Guérin d'Apchier - Barone d'Acchier Prima menzione del castello nel 1188.
François de Molette - Signore di Morangiès Trasformato il castello nel XVII secolo.
Jean-François-Charles de Molette - Conte di Morangiès Coinvolta nella caccia alla Bestia.
Frère Hilarion (Joseph-Xavier Tissot) - Religioso e medico Fondato asilo psichiatrico nel 1824.
François Tosquelles - Psichiatra in catalano Pratiche mediche riformate nel XX secolo.
Paul Éluard - Impermeabile Internato nel castello durante la guerra.

Origine e storia

Lo Château de Saint-Alban, situato a Saint-Alban-sur-Limagnole en Lozère, trova le sue origini nel XII secolo con i Baroni d'Apchier. Era un punto strategico su via Podiensis, la strada per Santiago de Compostela. Nel corso dei secoli passò nelle mani delle famiglie Louet de Calvisson e Molette de Morangiès, che gli diede il suo stile rinascimentale nel XVII secolo. Il castello fu un luogo di ritrovo durante la caccia alla Bête du Gévaudan nel 1764-1767, sotto la direzione del conte Jean-François-Charles de Molette.
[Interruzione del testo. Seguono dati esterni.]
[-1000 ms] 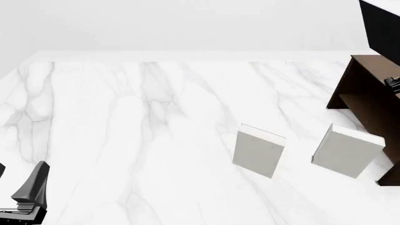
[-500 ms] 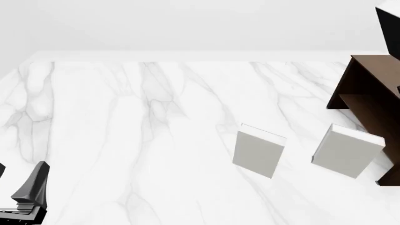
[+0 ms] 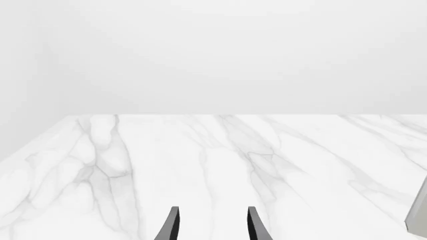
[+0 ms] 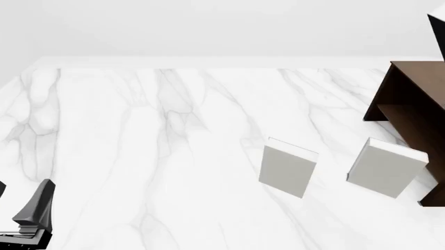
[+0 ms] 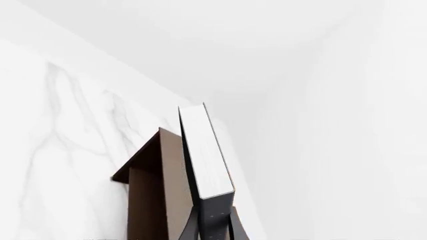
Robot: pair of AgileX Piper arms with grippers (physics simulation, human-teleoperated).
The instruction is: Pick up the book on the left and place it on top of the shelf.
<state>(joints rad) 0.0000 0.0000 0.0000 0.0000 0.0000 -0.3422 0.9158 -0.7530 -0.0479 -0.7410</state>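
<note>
The dark charcoal book [image 5: 205,152] with white page edges is held upright between the fingers of my right gripper [image 5: 212,222], which is shut on its lower end. It hangs above the dark brown shelf [image 5: 150,192]. In the front view only a dark sliver of the book [image 4: 439,32] shows at the right edge, above the shelf [image 4: 410,104]; the right gripper itself is out of that view. My left gripper [image 3: 212,226] is open and empty, low over the table's near left corner [image 4: 33,211].
Two light grey-white books stand on the marble table, one [image 4: 288,167] at centre right and one [image 4: 386,167] just in front of the shelf. An edge of a grey book [image 3: 419,215] shows in the left wrist view.
The dark book has moved right and up, almost out of the front view. The bit of right gripper seen by the shelf a second ago has left that view. The left arm has not moved.
</note>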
Nel 1824 il castello venne convertito in un manicomio psichiatrico sotto l'impulso di Fratel Hilarion (Joseph-Xavier Tissot), poi acquistato dal dipartimento di Lozère. Nel XIX secolo furono costruiti edifici ausiliari per ospitare i pazienti. Durante la seconda guerra mondiale, l'ospedale ospitava combattenti di resistenza e intellettuali come Paul Éluard e Georges Canguilhem. Nel 1941, lo psichiatra François Tosquelles introdusse metodi innovativi in psichiatria. Un incendio nel 1972 danneggia parzialmente il castello, che fu poi restaurato.
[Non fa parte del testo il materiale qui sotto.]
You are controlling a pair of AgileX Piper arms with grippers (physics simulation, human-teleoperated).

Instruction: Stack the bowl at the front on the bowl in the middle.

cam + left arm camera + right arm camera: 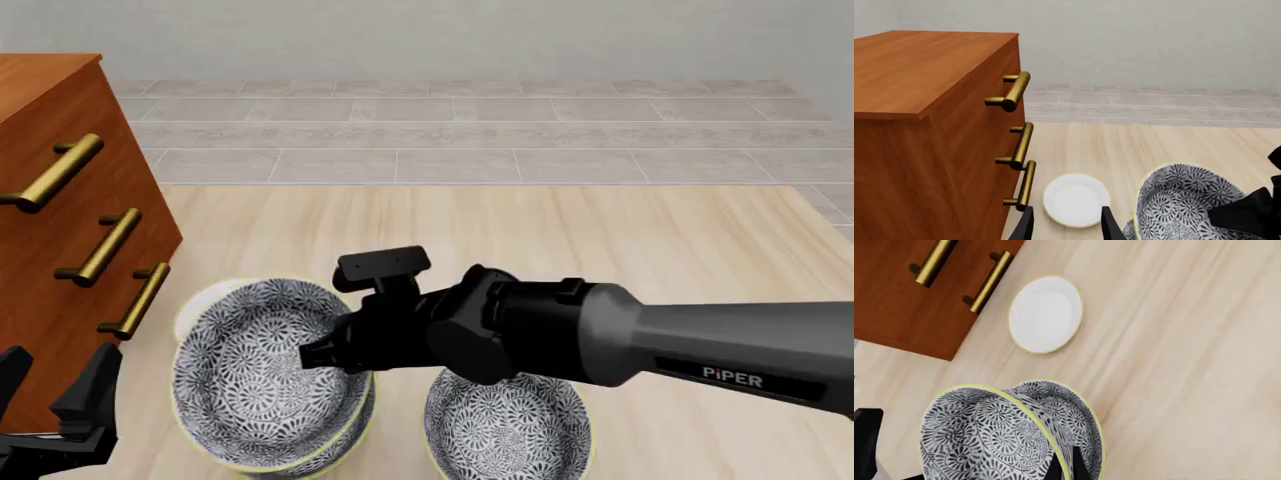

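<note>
Evidently pinched at its rim by the right gripper [1066, 467], the bowl at the front [260, 375] – tilted over the bowl in the middle [1077, 415], ready for nesting. Left gripper [1066, 223] spread apart, idle.

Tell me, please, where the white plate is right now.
In the right wrist view the white plate lies flat on the table, beside the wooden drawer cabinet and beyond the patterned bowls.

Floral front bowl [260, 370] tilts above the middle bowl [340, 440].
</note>
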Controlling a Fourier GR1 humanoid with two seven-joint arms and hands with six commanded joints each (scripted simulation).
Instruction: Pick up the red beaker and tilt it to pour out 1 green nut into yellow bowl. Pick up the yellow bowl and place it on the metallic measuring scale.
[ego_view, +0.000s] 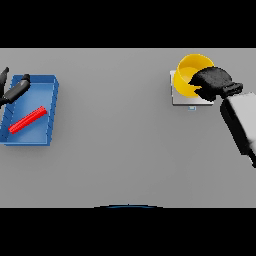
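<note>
Grey table (120, 150), and the robot's right hand (212, 82) has its fingers curled round the rim of the yellow bowl (190, 72), which sits on the metallic measuring scale (182, 100), so letting go looks like what's left.

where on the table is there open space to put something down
The wide bare stretch of grey table between the blue tray and the metallic scale. Crowded: the scale, under the yellow bowl and right hand; the tray, with the red beaker and left hand.
</note>
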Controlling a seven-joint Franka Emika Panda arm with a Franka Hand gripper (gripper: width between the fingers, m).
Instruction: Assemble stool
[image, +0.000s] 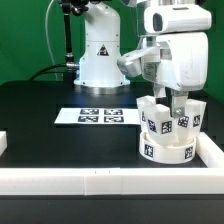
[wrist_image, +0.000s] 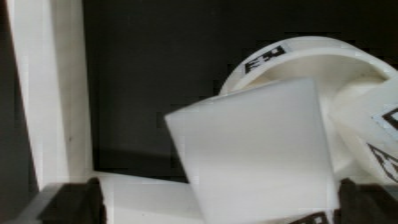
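Hand (image: 176, 103) spread apart over legs (image: 186, 117) on seat disc (image: 166, 151), near border rail (image: 120, 179)

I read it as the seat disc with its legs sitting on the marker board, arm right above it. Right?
Not quite: the exterior view shows the seat disc with its legs on the black table beside the border rail, clear of the marker board. The arm is above it.

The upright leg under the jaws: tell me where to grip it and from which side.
Grip the leg near its top end, coming straight down from above. It stands upright on the round seat with another leg close beside it, so only the top looks free. The gripper hangs open right over it.
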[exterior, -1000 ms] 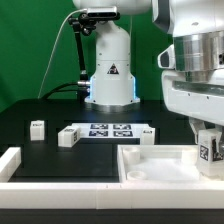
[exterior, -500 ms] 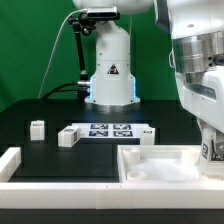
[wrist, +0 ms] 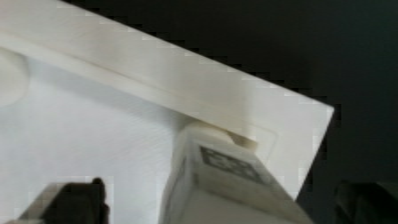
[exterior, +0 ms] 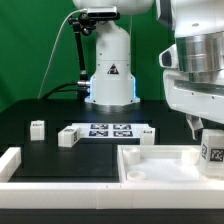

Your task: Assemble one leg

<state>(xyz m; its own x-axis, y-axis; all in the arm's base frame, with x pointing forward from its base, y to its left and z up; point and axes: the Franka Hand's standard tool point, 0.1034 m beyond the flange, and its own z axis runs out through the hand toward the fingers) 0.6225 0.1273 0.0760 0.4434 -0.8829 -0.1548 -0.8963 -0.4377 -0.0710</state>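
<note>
The leg [exterior: 212,152], a small white peg with a tag on its face, stands upright at the far corner of the large white panel [exterior: 150,168] at the exterior view's right. In the wrist view the leg [wrist: 222,170] sits at the panel's corner recess [wrist: 249,135]. My gripper [exterior: 210,138] is directly above it. Its dark fingers [wrist: 71,200] straddle the leg with a gap showing on each side, so the gripper [wrist: 217,208] is open around the leg and not touching it.
Three more white legs lie on the black table [exterior: 37,127] [exterior: 68,137] [exterior: 147,133] around the marker board [exterior: 110,130]. A white L-shaped rail [exterior: 10,160] runs along the front left. The arm's base [exterior: 110,70] stands behind.
Half a second ago the hand was turned and leaning over the leg; it has now turned back to how it stood a second ago. The leg stays at the panel's corner.
</note>
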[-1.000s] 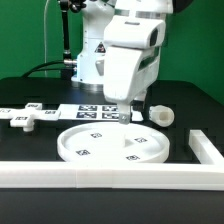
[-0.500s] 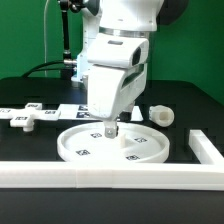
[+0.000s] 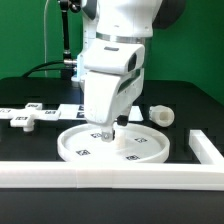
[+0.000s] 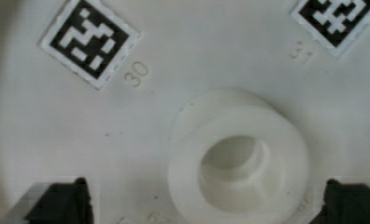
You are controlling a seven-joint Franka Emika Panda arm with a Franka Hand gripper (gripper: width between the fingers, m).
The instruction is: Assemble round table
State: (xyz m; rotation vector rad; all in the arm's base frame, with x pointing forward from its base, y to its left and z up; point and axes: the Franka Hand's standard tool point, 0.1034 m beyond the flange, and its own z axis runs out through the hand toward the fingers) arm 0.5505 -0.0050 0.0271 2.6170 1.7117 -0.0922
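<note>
Wrist view: hub point(image 4: 235, 160) of the round disc point(image 4: 93, 140) lies between spread jaws.

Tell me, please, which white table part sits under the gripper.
The large round disc; the post and cross piece lie off to either side.

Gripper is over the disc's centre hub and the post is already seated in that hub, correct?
No. The gripper is over the disc's centre hub, but the hub is empty, as the wrist view shows; the post sits off the disc at the exterior view's right.
</note>
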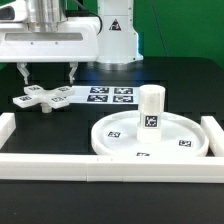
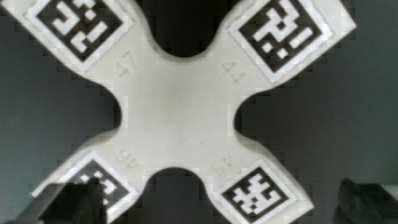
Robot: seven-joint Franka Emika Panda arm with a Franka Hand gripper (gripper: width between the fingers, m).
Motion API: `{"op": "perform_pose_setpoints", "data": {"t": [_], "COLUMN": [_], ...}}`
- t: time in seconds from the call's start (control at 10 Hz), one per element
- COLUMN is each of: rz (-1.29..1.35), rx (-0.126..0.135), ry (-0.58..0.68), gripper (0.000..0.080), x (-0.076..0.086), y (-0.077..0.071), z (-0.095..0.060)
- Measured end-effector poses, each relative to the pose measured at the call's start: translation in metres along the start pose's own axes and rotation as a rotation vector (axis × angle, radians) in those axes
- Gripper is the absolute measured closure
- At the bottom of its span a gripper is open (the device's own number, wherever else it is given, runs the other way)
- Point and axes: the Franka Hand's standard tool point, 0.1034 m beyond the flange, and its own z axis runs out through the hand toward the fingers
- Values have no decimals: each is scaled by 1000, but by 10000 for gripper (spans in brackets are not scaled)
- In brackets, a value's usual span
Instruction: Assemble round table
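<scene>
The white cross-shaped foot (image 1: 44, 99) lies flat on the dark table at the exterior view's left, each arm bearing a tag. My gripper (image 1: 46, 72) hangs just above it, jaws open, one finger on each side. In the wrist view the foot (image 2: 178, 105) fills the picture, with the dark fingertips (image 2: 54, 205) at its near arms, not touching. The large rimmed disc (image 1: 190, 128) rests at the exterior view's right, and the short cylinder leg (image 1: 150, 108) stands upright on its centre.
The marker board (image 1: 110, 96) lies flat behind the foot, between it and the robot's base. Long white border rails (image 1: 100, 163) run along the front and both sides of the table.
</scene>
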Motion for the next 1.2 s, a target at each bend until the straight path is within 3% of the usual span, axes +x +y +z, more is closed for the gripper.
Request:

L'architettura del castello riflette le sue successive trasformazioni: una dungeon medievale parzialmente distrutta, torri tonde aggiunte al XV secolo, e una facciata rinascimentale decorata con gallerie sovrapposte nel XVII secolo. Il cancello d'ingresso, ispirato ai trattati di Serlio, e le vetrate di stencil d'arca di rosa testimoniano il suo passato prestigio. All'interno rimangono decorazioni dipinte del XVII e XVIII secolo, così come un camino monumentale. Ranked un monumento storico nel 1942, il castello ora ospita un ospedale psichiatrico e collezioni di patrimonio del dipartimento.
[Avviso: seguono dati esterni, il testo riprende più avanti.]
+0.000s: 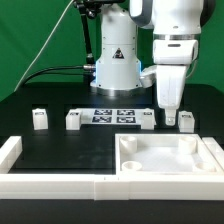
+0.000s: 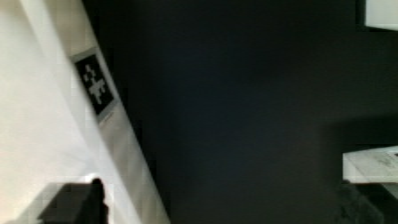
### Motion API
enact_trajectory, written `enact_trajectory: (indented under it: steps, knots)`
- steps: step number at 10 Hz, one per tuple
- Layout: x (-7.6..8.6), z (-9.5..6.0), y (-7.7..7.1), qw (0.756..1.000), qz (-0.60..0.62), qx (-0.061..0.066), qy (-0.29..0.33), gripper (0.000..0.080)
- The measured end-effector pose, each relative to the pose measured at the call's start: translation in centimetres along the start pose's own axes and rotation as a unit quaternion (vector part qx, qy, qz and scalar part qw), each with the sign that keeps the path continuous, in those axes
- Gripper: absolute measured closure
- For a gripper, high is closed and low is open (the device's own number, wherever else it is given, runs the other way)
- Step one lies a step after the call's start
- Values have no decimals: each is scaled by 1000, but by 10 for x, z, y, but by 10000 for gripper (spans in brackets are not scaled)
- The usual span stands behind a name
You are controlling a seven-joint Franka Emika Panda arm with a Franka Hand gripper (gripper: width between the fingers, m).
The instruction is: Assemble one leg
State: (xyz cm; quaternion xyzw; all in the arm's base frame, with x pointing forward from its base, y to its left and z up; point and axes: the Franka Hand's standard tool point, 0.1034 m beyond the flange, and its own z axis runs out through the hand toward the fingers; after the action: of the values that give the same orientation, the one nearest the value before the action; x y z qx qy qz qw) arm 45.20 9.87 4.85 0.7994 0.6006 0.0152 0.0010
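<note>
Four small white legs stand in a row on the black table: one (image 1: 40, 119) at the exterior view's left, one (image 1: 73, 120) beside it, one (image 1: 146, 119) and one (image 1: 186, 121) at the right. My gripper (image 1: 169, 112) points straight down between the two right-hand legs, low over the table, touching neither. It is open and empty. In the wrist view one dark finger (image 2: 71, 204) shows over a long white part with a tag (image 2: 95, 85). A white corner (image 2: 370, 165) shows at the other side; I cannot tell which part it is.
The marker board (image 1: 113, 115) lies between the legs in front of the robot base. The large white tray-like panel (image 1: 205, 152) lies at the front right. White border rails run along the front (image 1: 60, 185) and the left (image 1: 10, 150).
</note>
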Motion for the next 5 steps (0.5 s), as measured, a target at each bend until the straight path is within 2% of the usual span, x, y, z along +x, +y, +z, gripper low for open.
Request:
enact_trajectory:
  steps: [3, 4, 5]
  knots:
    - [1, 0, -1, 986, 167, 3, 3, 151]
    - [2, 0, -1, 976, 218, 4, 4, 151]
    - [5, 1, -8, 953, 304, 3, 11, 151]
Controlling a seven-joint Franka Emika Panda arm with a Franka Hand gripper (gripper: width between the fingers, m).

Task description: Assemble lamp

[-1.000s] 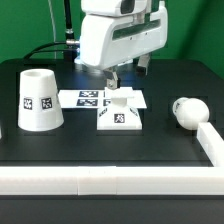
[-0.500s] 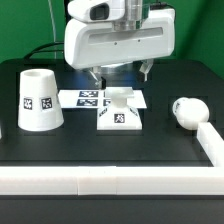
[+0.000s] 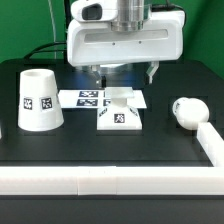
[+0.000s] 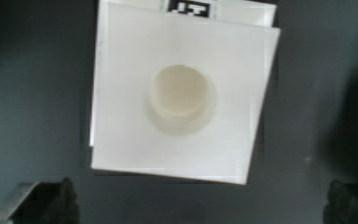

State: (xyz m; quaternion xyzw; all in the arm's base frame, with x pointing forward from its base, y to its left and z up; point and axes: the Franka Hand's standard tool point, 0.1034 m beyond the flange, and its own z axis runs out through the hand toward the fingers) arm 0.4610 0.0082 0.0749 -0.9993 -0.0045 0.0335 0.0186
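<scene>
Firstly, shade (image 3: 38, 100): upright on the black table (image 3: 150, 150) at the exterior view's left, tag facing the camera, well apart from the other lamp parts.
Marker board (image 3: 88, 98): flat on the table, just behind the base.
Base (image 3: 121, 117): flat near the table's middle; the wrist view shows an oval socket (image 4: 179, 93) in its top.
Gripper (image 3: 124, 74): hangs over the base, fingers (image 4: 43, 202) spread wide, nothing held; its white housing hides the table's rear.
Bulb (image 3: 187, 111): lying at the exterior view's right, near the white rail (image 3: 212, 142).
</scene>
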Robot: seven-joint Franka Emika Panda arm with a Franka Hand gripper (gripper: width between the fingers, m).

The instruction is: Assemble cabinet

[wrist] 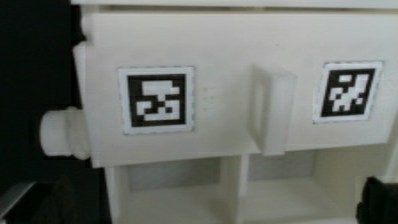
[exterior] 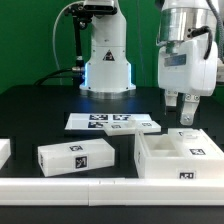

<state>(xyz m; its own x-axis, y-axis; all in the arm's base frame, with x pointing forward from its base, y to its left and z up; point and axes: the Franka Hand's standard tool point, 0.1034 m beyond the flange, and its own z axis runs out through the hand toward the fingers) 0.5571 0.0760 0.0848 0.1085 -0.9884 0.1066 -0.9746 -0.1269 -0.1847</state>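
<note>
Cabinet (exterior: 160, 165) sat at tabletop's (exterior: 40, 110) near corner, exterior view's right | compartments hollow | gripper (exterior: 182, 112) above it, spread wide, holding nothing

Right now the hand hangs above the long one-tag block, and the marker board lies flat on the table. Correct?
No. The exterior view shows the hand hanging above the cabinet; the long block lies apart, toward that view's left. The marker board does lie flat.

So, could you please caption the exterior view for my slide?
Tool hangs above the white cabinet, with a tagged block and the marker board nearby.
</note>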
La cappella Saint-Pierre, classificata nel 2024, e il cimitero dei pazzi, inscritta nel 2023, ricordano la sua storia medica. Il castello era anche legato a figure controverse, come il conte di Morangiès, accusato senza prova di essere coinvolto negli attacchi della Bestia di Gevaudan. Nonostante queste leggende, il suo ruolo nella storia locale, tra nobiltà, medicina e patrimonio, rimane importante.